YAŞLILIK, AKSİ, HUYSUZ VE DE SİNİRLİ i İNSAN DEMEKMİDİR?
’’YAŞLILIK MASKARALIKTIR’’DERDİ ANAM
Günaydın. Evet uyumuşum. Ne yapabilirdim ki başka? Evdeyim ve artık bir işim de yok.Eskiden hem yorgunluktan şikayet ederdim hem de yalnızlıktan şikayet ederdim; şimdi yalnız değilim ama hala daha çok yorgunum.. Dün dünde kaldı, bugünü de yarıladık, ya yarın? Kimse bilmiyor ve bizler hala daha zaman diyoruz ve hangi zamandan bahsettiğimizin farkında bile değiliz. Zaman dediğimiz şey nedir ki. Önceleri tamam, ama artık şimdiler de zaman diye bir şey yok ne varsa, o an vardır bana göre ama yapabilene tabi ki de. Ah zaman ah ne çabukta geldin geçtin bizden, içim daraldı gibi, güzel şeylerden mi bahsetsek acaba ha ne dersiniz.
Güzel şeylerden konuşalım da önce o güzel olan şeyleri bi bulup çıkarmak lazım ortaya, öyle değil mi. Eski sayfalar, eski resimler eski anılar ve en önemlisi çocukluk, asla eskimeyen tek şey, eskimesin de zaten
Evet, akşam geç geliyordum eve ve iş yerinde çok yoruluyordum. Öyle aman aman çalışmasam da sanırım yine de iş stresi beni çok yoruyordu
Eve gelip kendimi şöyle bir koltuğa atıp uzanınca ancak o zaman kendimi rahat hissediyordum.

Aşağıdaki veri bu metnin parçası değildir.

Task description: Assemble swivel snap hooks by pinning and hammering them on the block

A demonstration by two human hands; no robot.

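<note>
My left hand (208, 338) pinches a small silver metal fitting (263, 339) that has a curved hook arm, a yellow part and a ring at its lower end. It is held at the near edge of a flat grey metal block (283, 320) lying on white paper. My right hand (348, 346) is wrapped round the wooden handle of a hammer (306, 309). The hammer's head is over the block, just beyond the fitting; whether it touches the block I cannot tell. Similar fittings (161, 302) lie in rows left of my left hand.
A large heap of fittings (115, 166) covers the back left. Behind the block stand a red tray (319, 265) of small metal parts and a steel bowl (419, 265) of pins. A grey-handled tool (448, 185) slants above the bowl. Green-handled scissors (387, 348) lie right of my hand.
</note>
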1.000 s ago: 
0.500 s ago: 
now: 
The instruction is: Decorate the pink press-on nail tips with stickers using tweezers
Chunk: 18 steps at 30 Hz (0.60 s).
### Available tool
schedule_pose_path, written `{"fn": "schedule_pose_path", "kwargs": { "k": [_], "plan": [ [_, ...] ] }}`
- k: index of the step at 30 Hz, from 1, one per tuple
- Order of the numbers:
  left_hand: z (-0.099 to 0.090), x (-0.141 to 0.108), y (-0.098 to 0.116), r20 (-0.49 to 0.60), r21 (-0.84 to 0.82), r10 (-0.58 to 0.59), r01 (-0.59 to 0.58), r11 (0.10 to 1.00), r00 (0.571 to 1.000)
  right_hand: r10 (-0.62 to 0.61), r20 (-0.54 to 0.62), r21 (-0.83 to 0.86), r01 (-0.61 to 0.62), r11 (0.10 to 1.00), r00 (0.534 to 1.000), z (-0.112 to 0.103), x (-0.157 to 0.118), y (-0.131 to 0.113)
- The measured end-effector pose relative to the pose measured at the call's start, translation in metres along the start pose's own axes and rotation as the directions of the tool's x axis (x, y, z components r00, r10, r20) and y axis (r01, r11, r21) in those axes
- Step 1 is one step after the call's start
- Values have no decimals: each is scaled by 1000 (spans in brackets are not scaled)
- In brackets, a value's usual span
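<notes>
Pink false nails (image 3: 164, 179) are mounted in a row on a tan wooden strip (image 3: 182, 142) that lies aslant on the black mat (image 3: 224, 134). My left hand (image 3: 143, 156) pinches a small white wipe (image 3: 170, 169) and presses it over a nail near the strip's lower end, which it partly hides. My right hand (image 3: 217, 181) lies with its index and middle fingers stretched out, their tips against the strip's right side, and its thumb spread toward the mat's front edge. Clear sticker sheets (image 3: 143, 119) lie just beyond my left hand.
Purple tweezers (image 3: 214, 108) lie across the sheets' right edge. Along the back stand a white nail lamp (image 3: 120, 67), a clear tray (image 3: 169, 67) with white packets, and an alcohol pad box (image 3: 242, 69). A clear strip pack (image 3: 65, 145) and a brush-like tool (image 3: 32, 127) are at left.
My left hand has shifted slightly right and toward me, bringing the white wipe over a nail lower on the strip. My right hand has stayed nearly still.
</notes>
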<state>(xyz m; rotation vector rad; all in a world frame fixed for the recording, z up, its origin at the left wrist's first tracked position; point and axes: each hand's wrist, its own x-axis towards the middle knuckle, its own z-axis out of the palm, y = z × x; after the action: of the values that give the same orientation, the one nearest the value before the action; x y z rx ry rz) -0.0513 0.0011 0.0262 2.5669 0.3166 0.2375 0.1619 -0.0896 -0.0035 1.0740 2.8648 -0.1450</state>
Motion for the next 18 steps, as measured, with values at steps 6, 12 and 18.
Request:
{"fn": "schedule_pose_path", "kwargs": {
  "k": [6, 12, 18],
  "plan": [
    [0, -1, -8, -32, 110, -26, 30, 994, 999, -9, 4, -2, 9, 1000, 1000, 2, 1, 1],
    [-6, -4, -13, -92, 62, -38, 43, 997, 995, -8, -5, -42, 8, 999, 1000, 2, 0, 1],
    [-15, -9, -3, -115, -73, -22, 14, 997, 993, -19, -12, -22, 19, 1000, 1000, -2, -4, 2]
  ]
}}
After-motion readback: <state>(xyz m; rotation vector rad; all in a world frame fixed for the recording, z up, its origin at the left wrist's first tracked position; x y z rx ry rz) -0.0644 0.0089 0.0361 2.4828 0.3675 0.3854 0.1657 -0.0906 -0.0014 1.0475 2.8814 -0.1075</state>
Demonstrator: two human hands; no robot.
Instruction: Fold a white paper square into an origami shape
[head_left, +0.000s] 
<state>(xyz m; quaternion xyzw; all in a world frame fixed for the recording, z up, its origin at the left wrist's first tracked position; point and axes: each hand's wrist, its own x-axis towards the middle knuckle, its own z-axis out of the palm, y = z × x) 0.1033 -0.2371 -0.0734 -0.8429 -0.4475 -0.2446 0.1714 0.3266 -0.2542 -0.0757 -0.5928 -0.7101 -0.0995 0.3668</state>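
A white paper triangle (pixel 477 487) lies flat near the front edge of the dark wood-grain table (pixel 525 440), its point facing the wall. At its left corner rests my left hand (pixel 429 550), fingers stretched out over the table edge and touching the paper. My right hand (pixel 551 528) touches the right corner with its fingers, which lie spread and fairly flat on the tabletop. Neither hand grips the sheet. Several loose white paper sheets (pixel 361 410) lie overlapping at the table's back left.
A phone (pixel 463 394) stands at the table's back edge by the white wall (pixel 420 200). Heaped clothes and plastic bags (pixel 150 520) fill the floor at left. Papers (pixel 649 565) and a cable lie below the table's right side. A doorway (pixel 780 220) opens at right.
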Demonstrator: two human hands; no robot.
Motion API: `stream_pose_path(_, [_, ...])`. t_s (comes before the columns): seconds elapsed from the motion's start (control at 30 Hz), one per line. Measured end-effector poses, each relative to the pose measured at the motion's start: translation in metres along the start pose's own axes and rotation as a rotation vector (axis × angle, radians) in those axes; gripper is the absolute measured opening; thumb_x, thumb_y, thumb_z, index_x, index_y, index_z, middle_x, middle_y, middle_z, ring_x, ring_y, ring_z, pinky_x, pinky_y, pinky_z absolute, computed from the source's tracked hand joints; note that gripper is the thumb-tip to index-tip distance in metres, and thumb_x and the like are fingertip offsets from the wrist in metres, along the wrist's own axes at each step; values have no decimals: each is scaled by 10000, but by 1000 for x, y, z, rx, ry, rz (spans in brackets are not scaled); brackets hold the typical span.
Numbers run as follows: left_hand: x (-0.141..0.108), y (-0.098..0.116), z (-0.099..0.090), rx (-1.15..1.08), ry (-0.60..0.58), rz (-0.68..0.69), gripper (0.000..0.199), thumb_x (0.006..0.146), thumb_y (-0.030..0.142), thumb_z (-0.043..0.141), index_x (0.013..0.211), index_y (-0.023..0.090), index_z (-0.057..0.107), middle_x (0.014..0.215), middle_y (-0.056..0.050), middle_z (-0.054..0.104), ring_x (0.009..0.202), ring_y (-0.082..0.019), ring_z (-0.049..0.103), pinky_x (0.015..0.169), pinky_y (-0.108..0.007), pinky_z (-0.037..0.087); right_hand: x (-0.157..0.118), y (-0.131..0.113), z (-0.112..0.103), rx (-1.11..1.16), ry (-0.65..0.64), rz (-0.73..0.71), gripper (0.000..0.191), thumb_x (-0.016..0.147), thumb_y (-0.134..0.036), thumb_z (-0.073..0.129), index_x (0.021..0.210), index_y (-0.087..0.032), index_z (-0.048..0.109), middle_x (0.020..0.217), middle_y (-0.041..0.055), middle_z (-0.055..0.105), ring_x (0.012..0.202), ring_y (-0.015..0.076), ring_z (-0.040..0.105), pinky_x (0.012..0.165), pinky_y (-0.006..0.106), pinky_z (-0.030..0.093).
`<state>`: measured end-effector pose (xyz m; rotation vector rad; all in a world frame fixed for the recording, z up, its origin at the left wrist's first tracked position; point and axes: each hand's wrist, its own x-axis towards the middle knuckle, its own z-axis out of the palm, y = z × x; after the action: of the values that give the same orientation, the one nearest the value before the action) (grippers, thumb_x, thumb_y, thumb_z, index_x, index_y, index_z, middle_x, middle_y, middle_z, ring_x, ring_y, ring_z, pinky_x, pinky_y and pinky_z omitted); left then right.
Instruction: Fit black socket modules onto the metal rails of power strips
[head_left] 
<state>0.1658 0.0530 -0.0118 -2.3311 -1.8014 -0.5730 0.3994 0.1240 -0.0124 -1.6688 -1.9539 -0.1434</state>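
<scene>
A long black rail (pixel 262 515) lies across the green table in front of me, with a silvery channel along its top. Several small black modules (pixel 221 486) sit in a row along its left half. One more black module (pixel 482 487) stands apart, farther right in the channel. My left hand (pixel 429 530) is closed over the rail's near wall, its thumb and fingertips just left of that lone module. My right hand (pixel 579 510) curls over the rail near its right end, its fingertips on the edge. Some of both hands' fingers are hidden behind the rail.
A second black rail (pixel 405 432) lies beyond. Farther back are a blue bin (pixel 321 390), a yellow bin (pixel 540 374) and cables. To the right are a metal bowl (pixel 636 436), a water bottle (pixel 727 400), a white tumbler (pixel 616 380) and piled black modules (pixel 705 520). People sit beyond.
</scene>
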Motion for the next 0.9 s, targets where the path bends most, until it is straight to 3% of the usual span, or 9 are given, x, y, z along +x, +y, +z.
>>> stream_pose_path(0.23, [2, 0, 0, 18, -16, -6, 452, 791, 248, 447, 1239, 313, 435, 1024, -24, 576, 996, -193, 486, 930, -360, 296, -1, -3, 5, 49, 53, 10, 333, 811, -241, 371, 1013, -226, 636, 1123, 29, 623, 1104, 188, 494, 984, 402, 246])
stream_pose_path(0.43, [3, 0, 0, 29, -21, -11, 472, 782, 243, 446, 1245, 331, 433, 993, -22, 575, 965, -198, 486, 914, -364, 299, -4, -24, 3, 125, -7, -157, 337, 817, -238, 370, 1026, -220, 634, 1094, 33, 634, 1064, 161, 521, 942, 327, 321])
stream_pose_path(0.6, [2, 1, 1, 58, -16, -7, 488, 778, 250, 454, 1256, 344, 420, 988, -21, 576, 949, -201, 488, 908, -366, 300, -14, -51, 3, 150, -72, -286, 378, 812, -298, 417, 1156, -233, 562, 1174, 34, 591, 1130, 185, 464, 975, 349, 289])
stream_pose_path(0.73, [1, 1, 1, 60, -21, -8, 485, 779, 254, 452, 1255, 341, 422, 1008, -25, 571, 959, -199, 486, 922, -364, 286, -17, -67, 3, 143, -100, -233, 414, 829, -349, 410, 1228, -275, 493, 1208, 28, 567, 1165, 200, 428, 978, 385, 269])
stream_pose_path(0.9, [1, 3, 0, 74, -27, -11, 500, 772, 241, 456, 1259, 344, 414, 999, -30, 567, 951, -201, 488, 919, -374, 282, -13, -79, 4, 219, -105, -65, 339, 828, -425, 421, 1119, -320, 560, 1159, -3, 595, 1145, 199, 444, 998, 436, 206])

Dün gece birdenbire aklıma geldi, ben menekşeleri neden çok seviyorum, nereden geldiyse aklıma artık. Sürekli geçmişte yaşadığım için olsa gerek, ileriye dönük bir şeyler yapamadığım ve sürekli kafamda pişmanlıklarımla dolaştığım için haliyle geçmişim de benimle birlikte yaşıyor, birlikte yatıyor, birlikte kalkıyor, birlikteyiz günün her saati. Bütün bunlar yetmiyor muş gibi, gece, rüyalarım bile geçmişimden, ne enteresan değil mi… Sahi, ben mor menekşeleri neden seviyorum? Uzun uzun düşündüm ve birdenbire ortaya çıkıverdi ve o an anladım ki her şey bilinç altıyla alakalı, bizler her şeyimizi bilinçaltına iteliyoruz ve sonra durduk yerde bazı istenmeyen şeyler yapıyoruz, ya da konuşuyoruz, sonra da adına dil sürçmesi diyoruz ya da başka şeyler uyduruyoruz. O an, hem kendimize hem de karşımızdakine yalan söylediğimizin farkında bile değiliz., ama asla bilinç altı yalan söylemez ve hiç olmadık yerde, en olumsuz anlarda bir sivilce gibi çıkıveriyorlar ortaya yıllarca oraya tıkış tıkış tıkıştırdıklarımız. Demek ki ne yapmalıyız, her şeyi merdiven boşluğuna saklar gibi bilinç altına yollamamalıyız, çünkü bu hayat bizim, bize verilmiş bir hediyedir ve o halde neden hep, o ne der, bu ne der korkusuyla yaşıyoruz? ve yaşamak istediklerimizi yaşayamayıp bastıra bastıra içimize gömüyoruz, neden. Sonra da bu yaşlılar neden bu kadar suratsız, neden bu kadar sinirliler; yahu onlar yaşayamamışlar ki hayatlarını, yaş aldıkça pişmanlıkları da artıyor ve bu şekilde intikam alıyorlar hem geçmişlerinden hem de hiçbir zaman yaşayamayacakları geleceklerinden…, yanılıyor muyum?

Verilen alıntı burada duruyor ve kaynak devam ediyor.